I hate it when things aren't properly described. I mean, the other day, I heard that a light plane had crashed somewhere. Terrible, of course, but irritating. I mean, I've seen planes. Been on a few. Even the small ones - they're not light. They're made of metal. A car with a garage door sticking out from each side - that's not light.


Feathers. They're light. A feather knows how to fall out the sky without exploding. Why? Because it's proper light - not heavy light.


Kites - they're light, but they're only powered by the wind. That's just not good enough. Because the wind, as a source of power, is unreliable. The wind, ironically enough, is flighty. Use it to spin a turbine by all means, but when the wind stops, as a rule, a turbine doesn't fall out of the sky.


It's why I think anyone who's prepared to run off the side of a cliff on a hang-glider - basically a tarpaulin strapped to a fishing rod - has got more loose screws than Bunnings. Glide? Pfft. It's plummeting. Nothing that plummets enjoys the experience of the plummet coming to an end.

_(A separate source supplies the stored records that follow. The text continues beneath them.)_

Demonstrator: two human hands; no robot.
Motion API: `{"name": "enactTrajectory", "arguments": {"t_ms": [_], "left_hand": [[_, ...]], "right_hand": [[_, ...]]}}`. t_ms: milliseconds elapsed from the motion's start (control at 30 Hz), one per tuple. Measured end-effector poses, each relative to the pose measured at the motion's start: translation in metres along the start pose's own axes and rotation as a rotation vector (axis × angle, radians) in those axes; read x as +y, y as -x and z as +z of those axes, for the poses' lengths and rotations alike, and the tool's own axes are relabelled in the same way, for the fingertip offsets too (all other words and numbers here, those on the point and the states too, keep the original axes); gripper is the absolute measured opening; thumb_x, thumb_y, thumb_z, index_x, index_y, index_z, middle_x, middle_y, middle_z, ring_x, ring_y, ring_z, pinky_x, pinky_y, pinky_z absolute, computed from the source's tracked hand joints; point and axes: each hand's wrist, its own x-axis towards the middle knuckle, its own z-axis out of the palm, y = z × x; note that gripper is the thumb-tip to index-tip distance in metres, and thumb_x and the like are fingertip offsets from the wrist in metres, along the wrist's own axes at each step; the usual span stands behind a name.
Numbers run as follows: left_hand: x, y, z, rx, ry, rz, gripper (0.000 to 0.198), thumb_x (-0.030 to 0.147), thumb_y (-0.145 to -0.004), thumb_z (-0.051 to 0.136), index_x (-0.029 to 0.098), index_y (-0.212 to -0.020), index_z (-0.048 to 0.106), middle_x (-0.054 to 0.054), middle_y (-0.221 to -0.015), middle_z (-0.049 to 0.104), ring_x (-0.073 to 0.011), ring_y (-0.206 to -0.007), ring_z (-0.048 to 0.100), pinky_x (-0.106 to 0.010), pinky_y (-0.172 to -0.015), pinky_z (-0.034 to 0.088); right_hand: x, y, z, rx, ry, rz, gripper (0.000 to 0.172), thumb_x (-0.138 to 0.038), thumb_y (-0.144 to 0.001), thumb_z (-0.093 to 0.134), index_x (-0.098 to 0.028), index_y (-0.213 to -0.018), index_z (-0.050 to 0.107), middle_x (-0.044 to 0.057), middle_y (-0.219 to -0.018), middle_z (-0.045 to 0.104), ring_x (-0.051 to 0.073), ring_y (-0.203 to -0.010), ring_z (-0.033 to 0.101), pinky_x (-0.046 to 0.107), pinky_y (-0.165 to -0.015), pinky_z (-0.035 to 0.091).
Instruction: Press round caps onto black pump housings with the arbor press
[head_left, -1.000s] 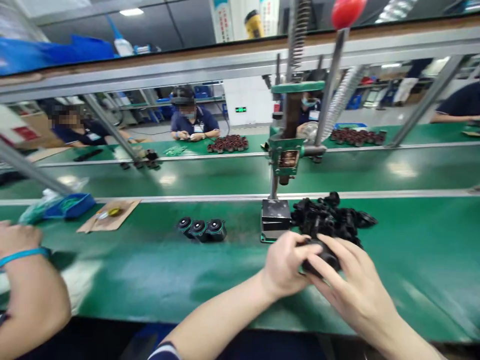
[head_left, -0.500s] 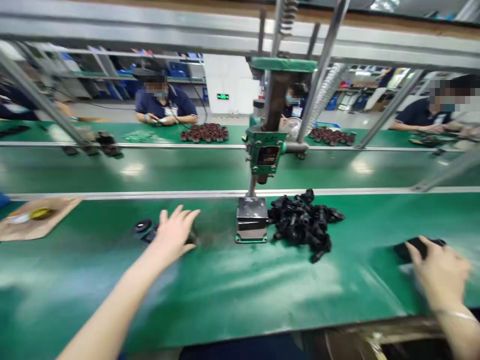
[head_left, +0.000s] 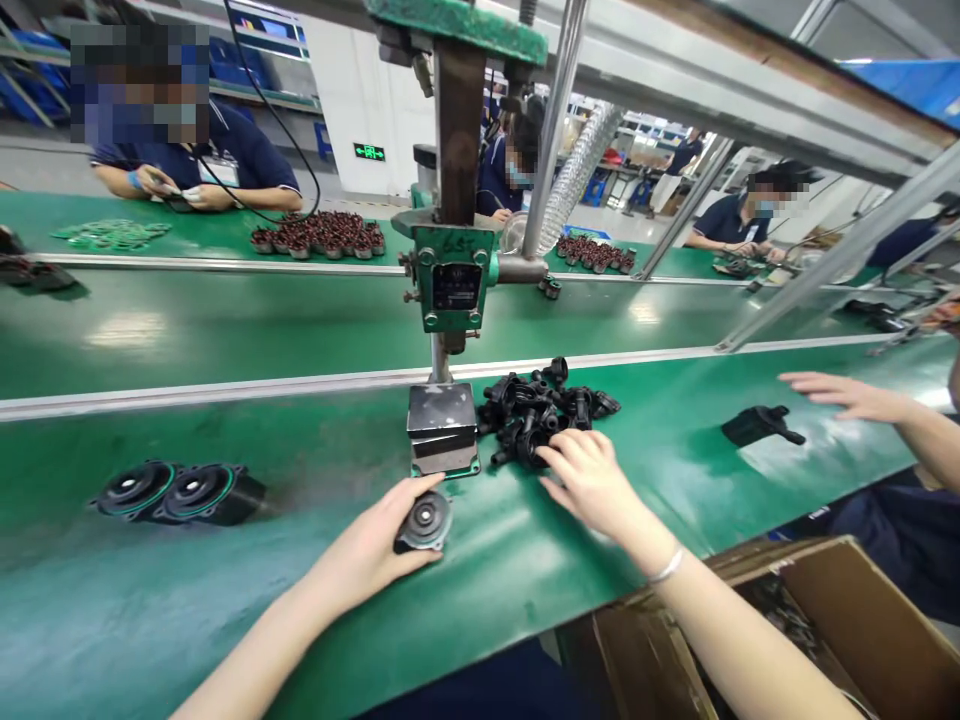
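My left hand (head_left: pixel 375 535) is closed around a round black motor-like housing (head_left: pixel 426 522), its disc face with a pale centre turned up. It is just in front of the small metal block (head_left: pixel 441 412) at the base of the press (head_left: pixel 454 275). My right hand (head_left: pixel 592 480) reaches to the front of a pile of black plastic fittings (head_left: pixel 517 405). Its fingers are bent and the thumb stands apart; the fingertips meet a ring-shaped fitting, and no grip on it shows. Two similar round housings (head_left: pixel 199 492) with green rings lie side by side at the left.
A single black part (head_left: pixel 754 425) lies at the right, near a co-worker's open hand (head_left: pixel 847 395). A cardboard box (head_left: pixel 862 600) stands below the bench edge at lower right. Across the bench, people work beside clusters of dark red parts (head_left: pixel 322 235) and a metal post (head_left: pixel 555 130).
My left hand has come right, now holding a round housing. My right hand has left the black part at the right and moved to the pile. The view has turned; a co-worker's hand appears.
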Motion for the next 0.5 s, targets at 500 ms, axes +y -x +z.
{"name": "enactTrajectory", "arguments": {"t_ms": [500], "left_hand": [[0.01, -0.001, 0.052, 0.14, 0.456, -0.15, 0.083, 0.029, -0.073, 0.073, 0.026, -0.14, 0.025, -0.011, -0.128, 0.052, -0.0255, -0.119, 0.057, -0.047, -0.105, 0.047]], "right_hand": [[-0.089, 0.045, -0.005, -0.061, -0.683, 0.558, 0.035, -0.038, -0.091, 0.042, -0.007, -0.094, 0.06, 0.005, -0.099, 0.062, -0.002, -0.077, 0.06, 0.006, -0.071, 0.05]]}}
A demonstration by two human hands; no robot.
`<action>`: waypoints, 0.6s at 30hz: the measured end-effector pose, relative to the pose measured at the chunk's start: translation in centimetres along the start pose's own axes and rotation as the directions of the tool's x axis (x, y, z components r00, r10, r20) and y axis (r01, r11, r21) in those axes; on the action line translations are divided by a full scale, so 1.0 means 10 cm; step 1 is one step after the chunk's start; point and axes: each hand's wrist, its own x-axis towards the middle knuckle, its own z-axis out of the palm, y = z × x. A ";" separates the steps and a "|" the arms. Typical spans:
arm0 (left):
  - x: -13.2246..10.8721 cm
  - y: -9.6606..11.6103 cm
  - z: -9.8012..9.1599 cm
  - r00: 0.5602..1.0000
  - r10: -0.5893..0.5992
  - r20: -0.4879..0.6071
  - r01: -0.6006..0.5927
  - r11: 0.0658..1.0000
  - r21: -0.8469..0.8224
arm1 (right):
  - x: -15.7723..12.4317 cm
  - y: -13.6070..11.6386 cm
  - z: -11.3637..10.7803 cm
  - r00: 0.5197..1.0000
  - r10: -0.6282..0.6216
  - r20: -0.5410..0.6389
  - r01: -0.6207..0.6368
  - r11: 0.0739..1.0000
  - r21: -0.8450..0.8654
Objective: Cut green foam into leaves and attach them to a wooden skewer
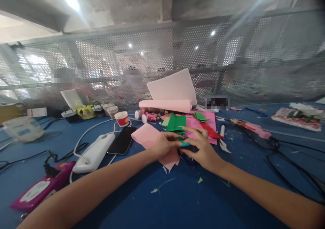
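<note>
hands: left (164, 144) and right (200, 147) pinch green paper (176, 123) | point up

The bench (162, 202) has a blue, matt top that looks like cloth or felt, flecked with paper scraps. Near its far edge lie matt pink sheets (148, 136) and folded green sheets (176, 123), soft-looking like craft paper or foam; which, I cannot tell. The phone (122, 141) shows a glossy black glass face beside a smooth white plastic power bank (93, 153). A paper cup (122, 118) stands behind them. Toward the left corner sits a glossy magenta plastic tool (42, 188). The back screen (177, 53) is perforated grey metal.
</note>
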 end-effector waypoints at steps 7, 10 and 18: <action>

I wonder if those who hang-glide try to fuel up anyway. By eating as many cans of baked beans as they can stomach the night before the plummet. Yeah, a bit of weight added, but at least if the wind dropped, they could try to bust out a succession of emergency farts to try and propel themselves to safety.


Badly named things. They lead to problems. But I guess it would be hard to market to market a hang-gliding as splat-plummeting. Mind you, maybe the mis-labelling helps thin the herd, so to speak. Something to think about, I guess.